Medina e a aposta para ganhar a classe média

A língua portuguesa pode até ser traiçoeira, mas às vezes é clara e reveladora. Medina fez questão em salientar que as melhorias nos rendimentos são para apoiar "muito em especial" as classes médias.

Estávamos ainda a meio de agosto quando Luís Montenegro foi à Festa do Pontal abrir as hostilidades do Orçamento do Estado para 2024 (OE2024), com propostas para a redução do IRS. No início do mês seguinte, viajou até à Universidade de Verão do PSD em Castelo de Vide para voltar à carga e acusar o primeiro-ministro e o PS de castigarem ainda mais a classe média se chumbassem essas propostas. Duvido muito que o líder social-democrata tivesse qualquer ilusão sobre a possibilidade de a maioria absoluta socialista aprovar os diplomas que apresentou e, obviamente, isso não aconteceu.

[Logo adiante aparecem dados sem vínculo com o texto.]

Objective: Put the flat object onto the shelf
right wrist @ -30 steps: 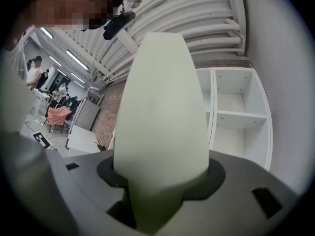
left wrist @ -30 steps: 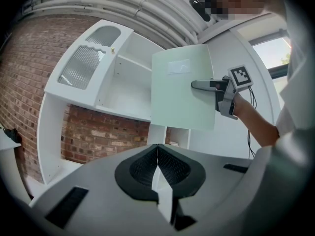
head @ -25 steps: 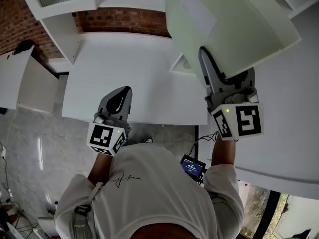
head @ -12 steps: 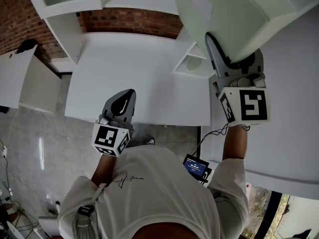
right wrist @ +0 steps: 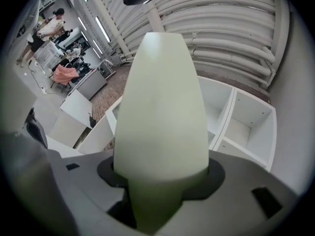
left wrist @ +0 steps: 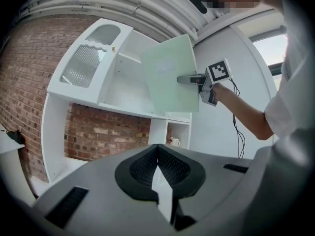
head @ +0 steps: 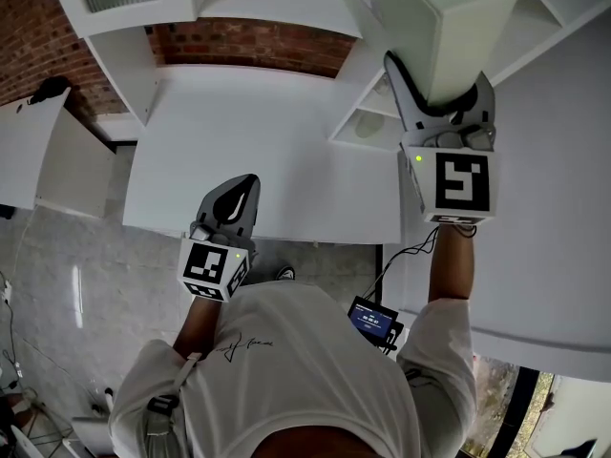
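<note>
The flat object (head: 449, 27) is a pale green, stiff, thick board. My right gripper (head: 434, 89) is shut on its lower edge and holds it up edge-on in front of the white shelf unit (head: 382, 122). In the left gripper view the flat object (left wrist: 170, 75) stands upright before the open upper shelf (left wrist: 123, 90), with the right gripper (left wrist: 189, 78) at its right edge. The right gripper view is mostly filled by the flat object (right wrist: 160, 112) wedged between the jaws of my right gripper (right wrist: 157, 181). My left gripper (head: 239, 187) hangs low over the table's front edge, shut and empty.
A white table (head: 258, 141) lies below against a brick wall (head: 248, 41). A white mug (left wrist: 173, 141) stands in a lower shelf compartment. White open compartments (right wrist: 241, 127) lie to the right of the held object. A cupboard door with ribbed glass (left wrist: 91, 58) stands open at the left.
The right gripper has lifted the flat object up and forward toward the shelf, and the object now looks edge-on from the head view. The left gripper has barely moved.
</note>
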Available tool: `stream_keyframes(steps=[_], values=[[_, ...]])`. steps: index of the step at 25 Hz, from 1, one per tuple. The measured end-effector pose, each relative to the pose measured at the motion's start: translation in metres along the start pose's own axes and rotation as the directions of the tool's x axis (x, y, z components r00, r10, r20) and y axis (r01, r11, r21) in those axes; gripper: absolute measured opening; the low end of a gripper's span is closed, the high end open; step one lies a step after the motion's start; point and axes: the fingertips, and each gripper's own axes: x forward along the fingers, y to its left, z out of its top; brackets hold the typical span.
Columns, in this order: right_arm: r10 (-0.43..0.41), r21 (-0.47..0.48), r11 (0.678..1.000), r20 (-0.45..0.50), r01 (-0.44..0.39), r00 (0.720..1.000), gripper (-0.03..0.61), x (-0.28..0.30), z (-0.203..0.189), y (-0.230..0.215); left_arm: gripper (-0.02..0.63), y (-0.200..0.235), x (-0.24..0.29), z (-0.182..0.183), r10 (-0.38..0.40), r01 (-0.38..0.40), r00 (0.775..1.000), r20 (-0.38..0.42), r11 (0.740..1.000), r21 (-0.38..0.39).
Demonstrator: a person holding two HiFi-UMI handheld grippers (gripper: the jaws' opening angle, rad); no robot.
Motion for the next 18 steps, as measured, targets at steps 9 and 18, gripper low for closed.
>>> stream_keyframes(steps=[9,18], values=[[-0.014,-0.095,0.995,-0.041,0.010,0.999,0.264,0.013,-0.007,0.006,0.014,0.002,-0.002,0.005,0.002,-0.002,1.000,0.006,1.000,0.008],[-0.029,-0.235,0.972,-0.093,0.006,0.995,0.264,0.027,-0.022,0.026,0.014,-0.002,0.000,0.003,-0.008,0.008,1.000,0.004,1.000,0.004]])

A estratégia de Montenegro deverá, portanto, ter sido dual. Por um lado, marcar a posição do partido em relação ao foco em termos fiscais, passando da redução do IRC (slogan maior na última e desastrosa campanha de Rui Rio) para o desagravamento dos impostos sobre o trabalho em altura de grandes dificuldades para as famílias devido ao combo de inflação alta e subidas de taxas de juro para combatê-la. Por outro, eventualmente provocar o PS a chumbar as propostas e depois ir fazer o mesmo, dando a oportunidade ao PSD de acusar o Governo de chegar atrasado e de copiar.

Esta segunda parte da estratégia, mais puramente política, é a que mais interessa, pois o Governo mordeu o isco. Na proposta do OE2024, apresentada por Fernando Medina esta terça-feira no Parlamento e depois em conferência de imprensa, incluiu várias propostas semelhantes às do PSD que rejeitara, como a redução das taxas do IRS do 1º até ao 5º escalão, a atualização dos escalões em 3% em linha com a estimativa do governo para a inflação e a redução do IRS Jovem. O custo total de 1.327 milhões de euros, foi provavelmente desenhado para superar com alguma distância os 1.200 milhões das propostas do PSD.

No primeiro ‘pilar’ do orçamento – reforçar rendimentos – o ministro das Finanças falou dos acordos para os aumentos dos salários e a atualização “histórica” das pensões, mas a estrela foi mesmo a descida do IRS, em especial para o que Medina chama de “classes médias”. A língua portuguesa pode até ser muito traiçoeira, mas às vezes é clara e reveladora. Medina fez questão em salientar que as melhorias nos rendimentos são para apoiar “muito em especial” essas classes médias.

Neste jogo do quem teve a ideia e quem vai gastar mais nas medidas não há muita distância, o que interessa estruturalmente é a viragem do foco para a classe média. Num primeiro momento de crise de custo de vida é claro que se tem de proteger os mais vulneráveis, e foi isso que o Governo fez. Mas num segundo período é preciso evitar que, sem proteção inicial, a classe média não fique tão exposta que se torne vulnerável também. Entrar num cenário em que o Estado tem de proteger um número cada vez maior de famílias, com recurso aos impostos de cada vez menos, é entrar num ciclo vicioso e perigoso. Os dois principais partidos portugueses estiveram bem nesse aspecto. É certo que a inflação foi um windfall para as contas públicas, mas é precisamente nessa altura que tem de ser usada para evitar males presentes e futuros.

A leitura política deste aspeto do OE2024 também é relevante. Entre os dois partidos acredito que a ligeira vantagem pode ter ficado com o PS, pois vai beneficiar de ter aplicado as medidas, enquanto o PSD fica algo marcado por não ter tido ideias além das que o Governo iria provavelmente ter (e aprovar) em qualquer caso. Dentro do PS, Medina sai fortalecido face a outros potenciais sucessores de António Costa. Foi sempre conotado mais ao centro, portanto favorável a beneficiar também a classe média, enquanto Mariana Vieira da Silva, por exemplo, é vista como a defensora da proteção especial dos mais vulneráveis. Um bocado como o ‘regressado’ Pedro Nuno Santos, mas sobre esse sebastianismo pós-Costa teremos outras e amplas oportunidades para analisar nos próximos meses.